• [What is needed]: The answer must be every line below that contains the string "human".

━━━ Records supplied ━━━

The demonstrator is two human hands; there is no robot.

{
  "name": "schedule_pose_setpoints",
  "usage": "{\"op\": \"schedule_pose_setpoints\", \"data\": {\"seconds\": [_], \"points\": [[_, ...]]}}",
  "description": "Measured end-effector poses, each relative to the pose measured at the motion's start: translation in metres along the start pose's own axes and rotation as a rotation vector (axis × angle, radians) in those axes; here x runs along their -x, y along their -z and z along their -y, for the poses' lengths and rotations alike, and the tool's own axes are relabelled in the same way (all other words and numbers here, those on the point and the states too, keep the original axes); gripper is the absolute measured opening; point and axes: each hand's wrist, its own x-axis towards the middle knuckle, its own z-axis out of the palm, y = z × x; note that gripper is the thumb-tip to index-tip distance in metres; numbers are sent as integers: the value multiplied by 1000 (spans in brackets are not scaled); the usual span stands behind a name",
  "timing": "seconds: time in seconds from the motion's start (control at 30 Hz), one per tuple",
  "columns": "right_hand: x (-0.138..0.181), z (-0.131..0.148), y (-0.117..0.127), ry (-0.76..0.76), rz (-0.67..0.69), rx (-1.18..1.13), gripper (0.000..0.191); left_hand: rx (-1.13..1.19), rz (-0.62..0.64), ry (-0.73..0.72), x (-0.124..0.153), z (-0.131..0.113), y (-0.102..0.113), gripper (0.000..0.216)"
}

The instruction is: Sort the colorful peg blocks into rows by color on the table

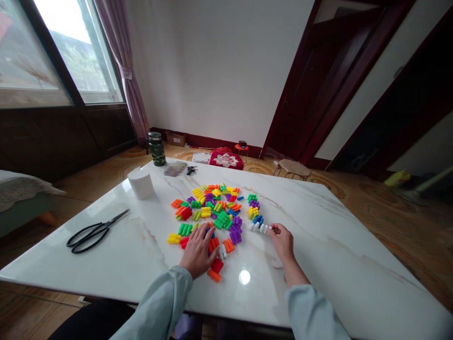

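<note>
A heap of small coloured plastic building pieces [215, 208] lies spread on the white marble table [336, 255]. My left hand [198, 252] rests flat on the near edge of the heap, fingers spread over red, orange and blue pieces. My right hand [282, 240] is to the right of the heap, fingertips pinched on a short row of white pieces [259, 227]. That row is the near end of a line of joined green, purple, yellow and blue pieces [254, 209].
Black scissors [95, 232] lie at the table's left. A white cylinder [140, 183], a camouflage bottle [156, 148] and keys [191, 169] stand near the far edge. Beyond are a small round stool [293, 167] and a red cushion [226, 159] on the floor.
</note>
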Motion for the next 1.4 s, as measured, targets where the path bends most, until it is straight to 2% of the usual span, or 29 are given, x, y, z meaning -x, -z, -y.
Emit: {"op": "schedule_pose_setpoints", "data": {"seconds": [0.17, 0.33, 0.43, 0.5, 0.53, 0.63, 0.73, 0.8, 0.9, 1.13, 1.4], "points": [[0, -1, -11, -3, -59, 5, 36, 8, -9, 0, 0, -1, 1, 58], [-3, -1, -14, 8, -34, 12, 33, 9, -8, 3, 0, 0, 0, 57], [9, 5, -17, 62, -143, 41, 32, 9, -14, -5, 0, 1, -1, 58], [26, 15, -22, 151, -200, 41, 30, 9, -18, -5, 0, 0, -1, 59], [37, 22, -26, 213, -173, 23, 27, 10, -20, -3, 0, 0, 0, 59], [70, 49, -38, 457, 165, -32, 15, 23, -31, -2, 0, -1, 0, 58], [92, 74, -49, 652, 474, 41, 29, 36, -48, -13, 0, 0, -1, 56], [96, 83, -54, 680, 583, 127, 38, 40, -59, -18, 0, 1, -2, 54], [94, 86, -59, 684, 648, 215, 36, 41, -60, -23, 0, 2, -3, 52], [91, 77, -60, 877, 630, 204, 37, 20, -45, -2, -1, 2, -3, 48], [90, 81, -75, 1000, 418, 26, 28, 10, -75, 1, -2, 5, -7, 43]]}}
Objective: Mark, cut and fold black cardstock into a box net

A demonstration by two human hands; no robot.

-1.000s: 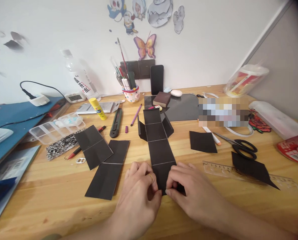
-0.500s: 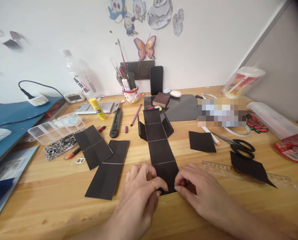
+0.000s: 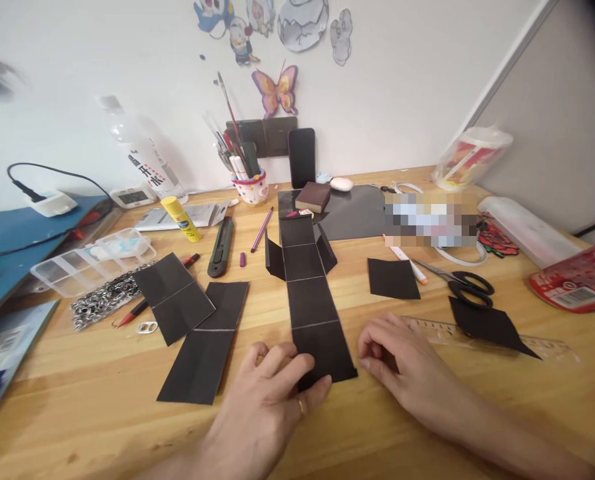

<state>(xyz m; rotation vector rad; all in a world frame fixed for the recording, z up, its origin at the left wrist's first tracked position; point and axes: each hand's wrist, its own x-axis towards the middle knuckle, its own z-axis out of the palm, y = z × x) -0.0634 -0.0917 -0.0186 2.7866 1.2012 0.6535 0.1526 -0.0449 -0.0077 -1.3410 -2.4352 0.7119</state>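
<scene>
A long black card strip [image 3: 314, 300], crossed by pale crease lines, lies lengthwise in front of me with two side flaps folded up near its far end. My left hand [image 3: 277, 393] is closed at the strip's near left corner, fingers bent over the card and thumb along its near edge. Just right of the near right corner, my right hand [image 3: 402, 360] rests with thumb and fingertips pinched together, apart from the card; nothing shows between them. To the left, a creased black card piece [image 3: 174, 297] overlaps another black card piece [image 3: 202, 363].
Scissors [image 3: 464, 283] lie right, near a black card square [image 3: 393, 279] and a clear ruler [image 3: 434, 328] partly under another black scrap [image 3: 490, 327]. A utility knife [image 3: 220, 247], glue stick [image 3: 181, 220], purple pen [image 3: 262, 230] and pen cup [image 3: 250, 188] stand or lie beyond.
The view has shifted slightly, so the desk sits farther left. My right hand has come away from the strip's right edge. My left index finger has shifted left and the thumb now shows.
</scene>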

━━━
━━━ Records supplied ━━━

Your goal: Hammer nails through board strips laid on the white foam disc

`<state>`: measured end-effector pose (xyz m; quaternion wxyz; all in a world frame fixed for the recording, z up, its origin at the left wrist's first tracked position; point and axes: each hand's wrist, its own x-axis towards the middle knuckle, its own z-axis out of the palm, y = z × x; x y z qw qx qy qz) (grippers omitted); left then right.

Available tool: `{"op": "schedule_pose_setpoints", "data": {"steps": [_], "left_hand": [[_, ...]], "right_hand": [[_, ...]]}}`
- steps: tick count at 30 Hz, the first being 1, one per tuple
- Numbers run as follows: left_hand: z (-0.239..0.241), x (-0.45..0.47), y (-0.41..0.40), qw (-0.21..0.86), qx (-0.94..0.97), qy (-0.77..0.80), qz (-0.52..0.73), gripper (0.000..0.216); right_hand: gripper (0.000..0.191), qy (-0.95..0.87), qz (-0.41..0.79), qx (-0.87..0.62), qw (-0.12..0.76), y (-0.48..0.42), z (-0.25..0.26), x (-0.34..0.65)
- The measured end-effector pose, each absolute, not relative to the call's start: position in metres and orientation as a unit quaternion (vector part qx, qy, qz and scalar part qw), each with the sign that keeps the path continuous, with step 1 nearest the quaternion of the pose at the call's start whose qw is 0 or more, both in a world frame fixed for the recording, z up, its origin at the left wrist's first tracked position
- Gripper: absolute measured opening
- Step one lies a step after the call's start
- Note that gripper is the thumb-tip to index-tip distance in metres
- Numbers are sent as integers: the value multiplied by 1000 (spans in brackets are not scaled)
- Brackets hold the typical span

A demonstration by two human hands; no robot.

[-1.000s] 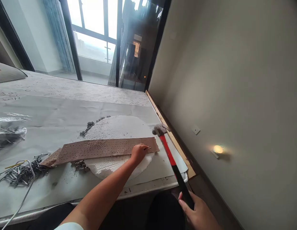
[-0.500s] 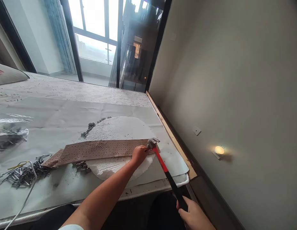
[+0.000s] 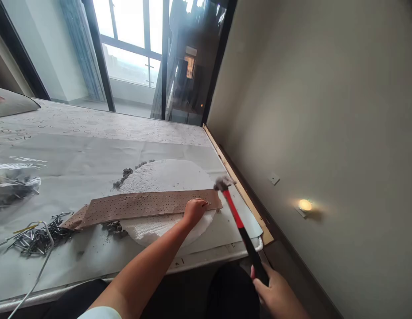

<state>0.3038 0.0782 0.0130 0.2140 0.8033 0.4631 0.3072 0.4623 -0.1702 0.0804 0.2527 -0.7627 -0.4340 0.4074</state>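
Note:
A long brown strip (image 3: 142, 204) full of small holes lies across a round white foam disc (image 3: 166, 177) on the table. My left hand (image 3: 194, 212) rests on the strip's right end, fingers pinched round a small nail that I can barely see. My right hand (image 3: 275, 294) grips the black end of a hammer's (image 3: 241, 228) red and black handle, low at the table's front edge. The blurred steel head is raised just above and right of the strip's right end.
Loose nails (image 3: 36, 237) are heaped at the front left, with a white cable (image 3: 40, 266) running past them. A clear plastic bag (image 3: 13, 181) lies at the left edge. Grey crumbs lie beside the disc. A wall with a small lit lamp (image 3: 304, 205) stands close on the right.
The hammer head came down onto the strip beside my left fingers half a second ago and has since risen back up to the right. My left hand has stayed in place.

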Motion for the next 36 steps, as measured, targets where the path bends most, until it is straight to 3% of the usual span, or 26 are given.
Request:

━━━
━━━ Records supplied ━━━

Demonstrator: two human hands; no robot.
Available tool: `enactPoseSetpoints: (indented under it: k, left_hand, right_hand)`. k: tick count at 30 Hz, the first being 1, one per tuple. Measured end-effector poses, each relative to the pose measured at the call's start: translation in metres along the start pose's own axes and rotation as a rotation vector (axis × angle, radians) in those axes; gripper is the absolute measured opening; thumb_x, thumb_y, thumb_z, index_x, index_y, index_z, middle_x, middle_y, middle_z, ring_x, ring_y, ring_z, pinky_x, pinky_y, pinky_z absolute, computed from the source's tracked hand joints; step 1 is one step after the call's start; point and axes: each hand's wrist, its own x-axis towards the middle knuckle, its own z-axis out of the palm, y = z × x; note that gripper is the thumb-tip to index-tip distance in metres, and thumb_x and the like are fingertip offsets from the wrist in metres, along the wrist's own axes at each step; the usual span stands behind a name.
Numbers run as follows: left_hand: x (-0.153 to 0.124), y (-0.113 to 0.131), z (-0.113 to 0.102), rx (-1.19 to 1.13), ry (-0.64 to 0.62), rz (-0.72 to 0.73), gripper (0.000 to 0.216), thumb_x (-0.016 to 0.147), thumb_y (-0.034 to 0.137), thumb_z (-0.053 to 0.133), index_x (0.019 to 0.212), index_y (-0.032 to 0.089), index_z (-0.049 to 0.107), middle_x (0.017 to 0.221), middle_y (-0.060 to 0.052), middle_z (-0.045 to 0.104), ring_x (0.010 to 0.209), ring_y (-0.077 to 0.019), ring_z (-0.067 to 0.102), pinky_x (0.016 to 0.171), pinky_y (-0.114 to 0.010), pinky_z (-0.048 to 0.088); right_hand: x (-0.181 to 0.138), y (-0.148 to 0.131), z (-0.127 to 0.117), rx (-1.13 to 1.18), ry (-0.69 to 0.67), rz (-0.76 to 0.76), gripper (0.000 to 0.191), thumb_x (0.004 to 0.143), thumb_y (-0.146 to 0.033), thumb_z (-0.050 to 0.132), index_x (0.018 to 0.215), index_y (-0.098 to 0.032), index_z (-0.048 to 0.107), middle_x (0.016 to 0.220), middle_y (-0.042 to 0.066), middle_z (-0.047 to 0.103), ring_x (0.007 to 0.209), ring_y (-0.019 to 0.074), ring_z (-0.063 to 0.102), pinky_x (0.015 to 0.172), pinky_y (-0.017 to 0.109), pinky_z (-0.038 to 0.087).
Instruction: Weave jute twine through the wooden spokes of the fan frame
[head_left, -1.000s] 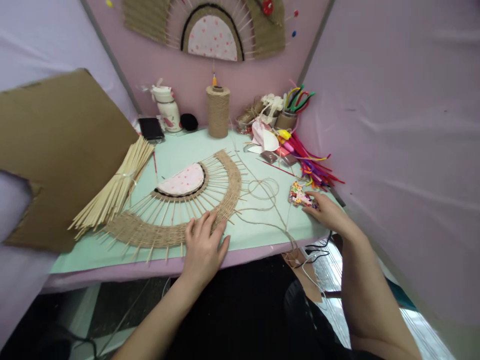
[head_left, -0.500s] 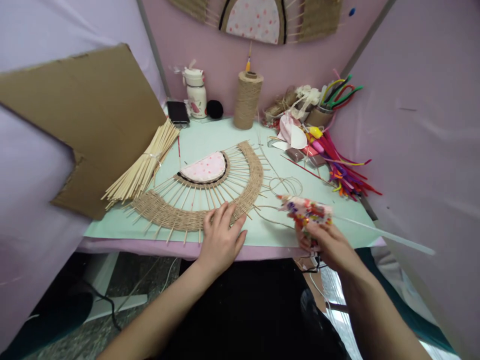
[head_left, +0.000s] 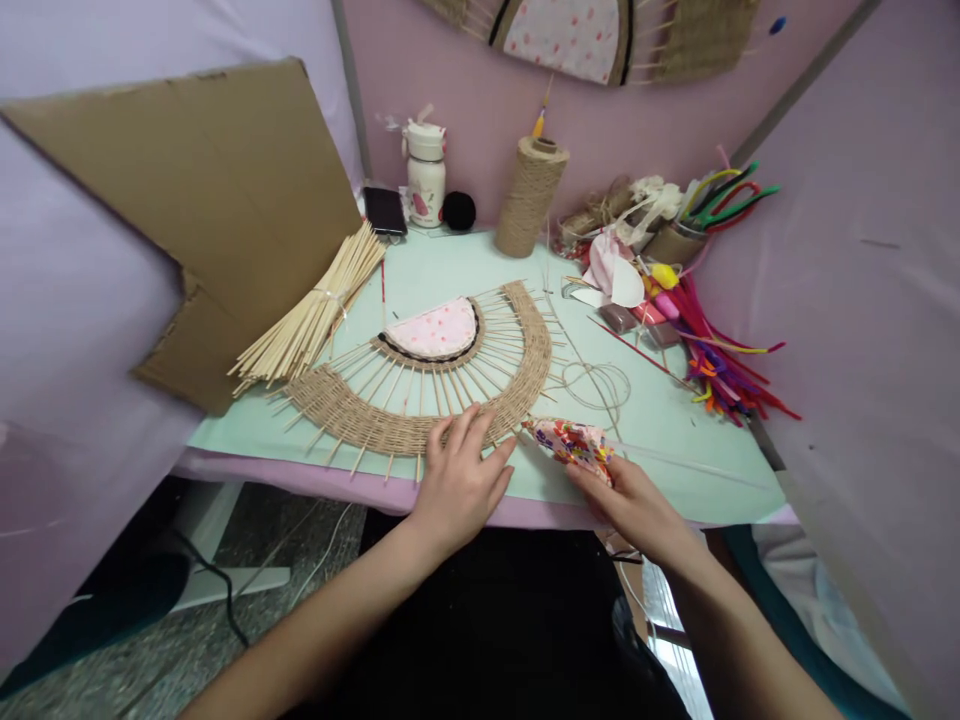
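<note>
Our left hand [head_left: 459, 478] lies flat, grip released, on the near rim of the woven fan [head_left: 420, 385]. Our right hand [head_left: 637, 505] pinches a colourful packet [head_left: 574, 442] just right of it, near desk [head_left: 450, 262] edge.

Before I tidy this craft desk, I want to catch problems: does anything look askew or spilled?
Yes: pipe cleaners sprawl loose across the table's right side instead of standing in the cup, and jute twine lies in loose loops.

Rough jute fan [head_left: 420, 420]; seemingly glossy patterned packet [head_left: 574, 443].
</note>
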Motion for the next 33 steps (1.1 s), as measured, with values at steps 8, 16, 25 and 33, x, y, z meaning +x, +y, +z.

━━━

• [Reply to the exercise]:
The demonstrator is two human hands; there is no robot.
A demonstration by two human hands; no robot.
A demonstration by two human hands; no robot.
Demonstrator: two human hands; no robot.

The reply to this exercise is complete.